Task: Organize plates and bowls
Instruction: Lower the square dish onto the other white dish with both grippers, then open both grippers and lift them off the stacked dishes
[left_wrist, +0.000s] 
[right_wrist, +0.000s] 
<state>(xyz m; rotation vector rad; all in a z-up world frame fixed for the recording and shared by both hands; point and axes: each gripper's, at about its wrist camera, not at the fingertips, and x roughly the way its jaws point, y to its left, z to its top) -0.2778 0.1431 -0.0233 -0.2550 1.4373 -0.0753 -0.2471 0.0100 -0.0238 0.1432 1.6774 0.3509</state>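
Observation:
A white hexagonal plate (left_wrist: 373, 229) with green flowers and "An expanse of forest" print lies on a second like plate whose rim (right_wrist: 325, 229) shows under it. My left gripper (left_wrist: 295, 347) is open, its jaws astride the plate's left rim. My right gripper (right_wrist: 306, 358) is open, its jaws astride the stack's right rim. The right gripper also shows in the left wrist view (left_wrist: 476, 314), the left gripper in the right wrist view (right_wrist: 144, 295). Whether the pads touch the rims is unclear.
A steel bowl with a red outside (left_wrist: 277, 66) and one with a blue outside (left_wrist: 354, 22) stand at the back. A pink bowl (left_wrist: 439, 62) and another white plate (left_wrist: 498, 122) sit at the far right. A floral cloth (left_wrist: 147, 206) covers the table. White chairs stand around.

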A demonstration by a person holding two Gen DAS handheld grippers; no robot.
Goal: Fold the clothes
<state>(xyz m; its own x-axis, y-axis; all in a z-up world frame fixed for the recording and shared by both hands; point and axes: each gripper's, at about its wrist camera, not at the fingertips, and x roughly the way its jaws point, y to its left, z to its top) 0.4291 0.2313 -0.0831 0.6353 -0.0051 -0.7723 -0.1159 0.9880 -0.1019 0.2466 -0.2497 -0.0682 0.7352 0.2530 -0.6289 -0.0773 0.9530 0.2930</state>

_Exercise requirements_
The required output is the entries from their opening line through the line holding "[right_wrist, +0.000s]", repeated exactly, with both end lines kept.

_Task result_
Task: Organize plates and bowls
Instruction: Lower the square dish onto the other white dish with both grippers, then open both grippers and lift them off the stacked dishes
[left_wrist, +0.000s] 
[right_wrist, +0.000s] 

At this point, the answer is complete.